(Excerpts from a dataset)

+ + +

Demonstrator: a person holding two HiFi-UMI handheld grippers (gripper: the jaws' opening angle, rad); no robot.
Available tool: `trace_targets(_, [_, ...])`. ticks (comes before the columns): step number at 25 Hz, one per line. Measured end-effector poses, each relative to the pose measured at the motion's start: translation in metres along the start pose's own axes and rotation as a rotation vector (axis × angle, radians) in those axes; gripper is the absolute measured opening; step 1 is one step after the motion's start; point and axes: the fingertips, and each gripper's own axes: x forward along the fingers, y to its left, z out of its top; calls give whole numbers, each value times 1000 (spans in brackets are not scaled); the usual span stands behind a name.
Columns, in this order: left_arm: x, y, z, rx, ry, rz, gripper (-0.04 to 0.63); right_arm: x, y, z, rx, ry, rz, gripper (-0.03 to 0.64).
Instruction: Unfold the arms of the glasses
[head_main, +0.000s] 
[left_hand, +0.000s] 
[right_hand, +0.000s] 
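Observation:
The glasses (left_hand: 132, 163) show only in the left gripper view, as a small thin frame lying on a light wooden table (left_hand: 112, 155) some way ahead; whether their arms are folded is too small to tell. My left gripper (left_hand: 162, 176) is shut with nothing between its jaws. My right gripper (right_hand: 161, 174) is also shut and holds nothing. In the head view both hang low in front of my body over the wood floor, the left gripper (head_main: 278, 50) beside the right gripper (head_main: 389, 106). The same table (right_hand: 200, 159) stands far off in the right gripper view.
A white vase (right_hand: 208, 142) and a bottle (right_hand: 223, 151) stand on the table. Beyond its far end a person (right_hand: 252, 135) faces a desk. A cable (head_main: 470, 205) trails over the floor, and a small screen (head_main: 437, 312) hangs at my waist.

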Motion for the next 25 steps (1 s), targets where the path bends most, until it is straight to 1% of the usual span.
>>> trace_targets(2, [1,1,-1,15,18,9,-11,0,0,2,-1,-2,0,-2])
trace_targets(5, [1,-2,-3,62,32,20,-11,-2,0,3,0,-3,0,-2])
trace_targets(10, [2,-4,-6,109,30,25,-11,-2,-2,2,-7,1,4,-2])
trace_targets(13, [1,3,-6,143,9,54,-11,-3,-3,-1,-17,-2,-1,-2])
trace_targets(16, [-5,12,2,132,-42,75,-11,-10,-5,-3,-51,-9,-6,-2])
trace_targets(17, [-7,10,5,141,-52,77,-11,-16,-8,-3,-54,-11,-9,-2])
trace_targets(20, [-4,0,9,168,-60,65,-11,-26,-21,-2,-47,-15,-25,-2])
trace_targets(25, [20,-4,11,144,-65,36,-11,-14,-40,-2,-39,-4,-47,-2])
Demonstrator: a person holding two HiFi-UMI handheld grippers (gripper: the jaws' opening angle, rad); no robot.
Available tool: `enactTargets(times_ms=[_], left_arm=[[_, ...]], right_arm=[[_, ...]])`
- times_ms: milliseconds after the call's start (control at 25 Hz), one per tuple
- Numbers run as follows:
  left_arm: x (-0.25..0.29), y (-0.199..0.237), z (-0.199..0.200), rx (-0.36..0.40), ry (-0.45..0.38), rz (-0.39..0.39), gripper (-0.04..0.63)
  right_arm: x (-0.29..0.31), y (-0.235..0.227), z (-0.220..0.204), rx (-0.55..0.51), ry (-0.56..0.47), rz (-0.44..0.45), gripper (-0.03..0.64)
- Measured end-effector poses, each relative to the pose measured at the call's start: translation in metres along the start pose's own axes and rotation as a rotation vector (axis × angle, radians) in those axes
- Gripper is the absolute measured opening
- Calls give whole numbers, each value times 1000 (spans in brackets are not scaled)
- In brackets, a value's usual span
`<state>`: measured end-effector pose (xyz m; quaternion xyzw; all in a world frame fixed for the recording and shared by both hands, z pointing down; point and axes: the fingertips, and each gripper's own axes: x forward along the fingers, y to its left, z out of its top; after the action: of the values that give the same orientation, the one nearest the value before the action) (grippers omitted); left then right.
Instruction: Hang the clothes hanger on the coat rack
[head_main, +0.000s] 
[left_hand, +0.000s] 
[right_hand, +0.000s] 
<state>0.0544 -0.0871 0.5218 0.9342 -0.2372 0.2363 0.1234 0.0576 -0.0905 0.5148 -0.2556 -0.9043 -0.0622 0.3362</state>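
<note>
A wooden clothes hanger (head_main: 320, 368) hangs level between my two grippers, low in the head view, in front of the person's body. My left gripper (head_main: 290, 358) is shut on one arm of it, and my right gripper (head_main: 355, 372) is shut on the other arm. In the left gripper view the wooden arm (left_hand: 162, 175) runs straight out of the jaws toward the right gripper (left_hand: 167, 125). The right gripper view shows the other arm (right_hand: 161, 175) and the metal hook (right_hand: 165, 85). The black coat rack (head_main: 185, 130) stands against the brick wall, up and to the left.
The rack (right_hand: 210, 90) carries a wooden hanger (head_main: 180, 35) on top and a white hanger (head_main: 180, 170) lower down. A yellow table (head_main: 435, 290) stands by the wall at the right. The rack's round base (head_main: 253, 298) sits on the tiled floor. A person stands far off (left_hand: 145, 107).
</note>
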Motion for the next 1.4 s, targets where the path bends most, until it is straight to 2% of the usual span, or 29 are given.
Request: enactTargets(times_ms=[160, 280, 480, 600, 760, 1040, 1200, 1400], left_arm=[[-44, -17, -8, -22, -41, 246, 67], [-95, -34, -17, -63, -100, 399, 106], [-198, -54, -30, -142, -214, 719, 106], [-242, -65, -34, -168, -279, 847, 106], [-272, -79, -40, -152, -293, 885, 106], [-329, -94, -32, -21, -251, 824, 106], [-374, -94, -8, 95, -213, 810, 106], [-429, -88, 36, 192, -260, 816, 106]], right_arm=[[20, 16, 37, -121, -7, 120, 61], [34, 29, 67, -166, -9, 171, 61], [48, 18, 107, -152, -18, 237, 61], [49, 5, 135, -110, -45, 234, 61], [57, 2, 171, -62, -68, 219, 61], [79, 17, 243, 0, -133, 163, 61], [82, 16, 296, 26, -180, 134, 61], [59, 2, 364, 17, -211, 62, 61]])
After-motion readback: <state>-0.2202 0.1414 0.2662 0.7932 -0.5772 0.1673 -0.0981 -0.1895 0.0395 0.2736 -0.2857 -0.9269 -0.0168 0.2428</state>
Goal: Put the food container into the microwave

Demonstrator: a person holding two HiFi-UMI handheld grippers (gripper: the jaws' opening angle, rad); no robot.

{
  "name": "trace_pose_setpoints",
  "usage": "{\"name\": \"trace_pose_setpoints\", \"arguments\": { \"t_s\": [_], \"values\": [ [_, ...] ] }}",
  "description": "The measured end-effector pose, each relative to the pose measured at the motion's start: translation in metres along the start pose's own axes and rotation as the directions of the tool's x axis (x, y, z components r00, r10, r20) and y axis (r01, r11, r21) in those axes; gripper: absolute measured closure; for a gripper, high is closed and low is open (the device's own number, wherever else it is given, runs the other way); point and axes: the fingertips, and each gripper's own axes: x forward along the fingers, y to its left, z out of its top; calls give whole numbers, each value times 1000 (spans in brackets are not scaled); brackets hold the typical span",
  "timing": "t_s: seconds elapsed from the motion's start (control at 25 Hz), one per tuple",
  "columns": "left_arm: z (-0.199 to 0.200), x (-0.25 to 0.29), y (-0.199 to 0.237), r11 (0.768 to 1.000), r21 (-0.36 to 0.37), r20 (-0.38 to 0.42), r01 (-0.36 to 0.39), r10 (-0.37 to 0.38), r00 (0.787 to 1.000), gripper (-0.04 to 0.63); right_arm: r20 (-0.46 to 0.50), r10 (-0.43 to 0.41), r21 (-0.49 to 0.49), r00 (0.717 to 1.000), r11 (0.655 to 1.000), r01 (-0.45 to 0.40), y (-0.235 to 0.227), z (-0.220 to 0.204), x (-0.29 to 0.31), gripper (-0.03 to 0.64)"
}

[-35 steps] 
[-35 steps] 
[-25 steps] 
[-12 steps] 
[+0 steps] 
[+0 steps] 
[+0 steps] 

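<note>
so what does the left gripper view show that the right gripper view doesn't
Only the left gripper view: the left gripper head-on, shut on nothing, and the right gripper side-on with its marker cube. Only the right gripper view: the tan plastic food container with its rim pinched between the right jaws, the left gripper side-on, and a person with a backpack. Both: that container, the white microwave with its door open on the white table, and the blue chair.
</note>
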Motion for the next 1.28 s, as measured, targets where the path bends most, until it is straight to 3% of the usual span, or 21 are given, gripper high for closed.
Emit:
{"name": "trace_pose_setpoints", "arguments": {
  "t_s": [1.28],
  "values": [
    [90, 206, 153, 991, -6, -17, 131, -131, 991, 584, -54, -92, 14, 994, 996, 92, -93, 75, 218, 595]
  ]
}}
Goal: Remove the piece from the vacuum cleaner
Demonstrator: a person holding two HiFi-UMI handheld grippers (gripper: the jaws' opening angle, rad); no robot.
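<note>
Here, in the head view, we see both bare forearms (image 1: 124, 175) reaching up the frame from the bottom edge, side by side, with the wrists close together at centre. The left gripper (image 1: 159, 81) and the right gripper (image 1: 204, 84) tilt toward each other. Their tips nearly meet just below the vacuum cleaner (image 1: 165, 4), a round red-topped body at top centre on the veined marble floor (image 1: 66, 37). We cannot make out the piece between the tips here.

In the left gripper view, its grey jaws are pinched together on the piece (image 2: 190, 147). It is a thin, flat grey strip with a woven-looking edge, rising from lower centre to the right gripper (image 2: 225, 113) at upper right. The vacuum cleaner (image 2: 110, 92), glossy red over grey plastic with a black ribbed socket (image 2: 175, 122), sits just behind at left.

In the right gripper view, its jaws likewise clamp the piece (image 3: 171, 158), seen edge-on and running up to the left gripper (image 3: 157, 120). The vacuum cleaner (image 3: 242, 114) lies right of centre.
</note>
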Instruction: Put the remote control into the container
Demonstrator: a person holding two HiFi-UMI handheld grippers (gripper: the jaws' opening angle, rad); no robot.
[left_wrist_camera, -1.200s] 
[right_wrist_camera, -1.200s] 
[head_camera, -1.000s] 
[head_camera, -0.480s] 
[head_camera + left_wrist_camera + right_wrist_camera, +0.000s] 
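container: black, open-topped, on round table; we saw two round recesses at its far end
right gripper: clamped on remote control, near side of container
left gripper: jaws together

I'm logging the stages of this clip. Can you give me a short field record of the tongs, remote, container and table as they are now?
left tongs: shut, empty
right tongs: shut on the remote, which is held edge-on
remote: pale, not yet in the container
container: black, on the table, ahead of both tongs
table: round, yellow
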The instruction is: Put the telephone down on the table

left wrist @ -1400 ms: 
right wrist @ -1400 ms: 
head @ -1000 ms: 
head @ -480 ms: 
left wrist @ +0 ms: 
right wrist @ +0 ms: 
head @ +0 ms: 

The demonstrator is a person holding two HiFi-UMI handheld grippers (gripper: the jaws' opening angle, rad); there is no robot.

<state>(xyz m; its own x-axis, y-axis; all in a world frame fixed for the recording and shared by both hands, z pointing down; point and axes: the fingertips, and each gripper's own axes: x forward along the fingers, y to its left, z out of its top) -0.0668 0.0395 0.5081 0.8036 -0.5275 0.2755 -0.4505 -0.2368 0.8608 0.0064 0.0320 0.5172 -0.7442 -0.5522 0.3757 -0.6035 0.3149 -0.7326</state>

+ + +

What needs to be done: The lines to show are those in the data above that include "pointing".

Response:
`<state>`: measured end-effector pose (xyz m; quaternion xyzw; all in a world frame fixed for the recording and shared by both hands, z pointing down; point and axes: the fingertips, and each gripper's own axes: x forward along the fingers, y to its left, z out of its top; after the action: of the values that give the same orientation, the one nearest the value before the action) (grippers omitted); left then right.
<state>(xyz m; its own x-axis, y-axis; all in a world frame fixed for the recording and shared by both hands, z pointing down; point and axes: the fingertips, and each gripper's own axes: x forward along the fingers, y to its left, z out of its top) -0.0668 0.0395 0.5081 0.8036 -0.5275 0.2755 -0.4505 -0.2368 0.8608 0.0064 0.0320 0.5172 -0.7442 -0.5522 0.3757 -0.6035 0.3149 -0.7326</state>

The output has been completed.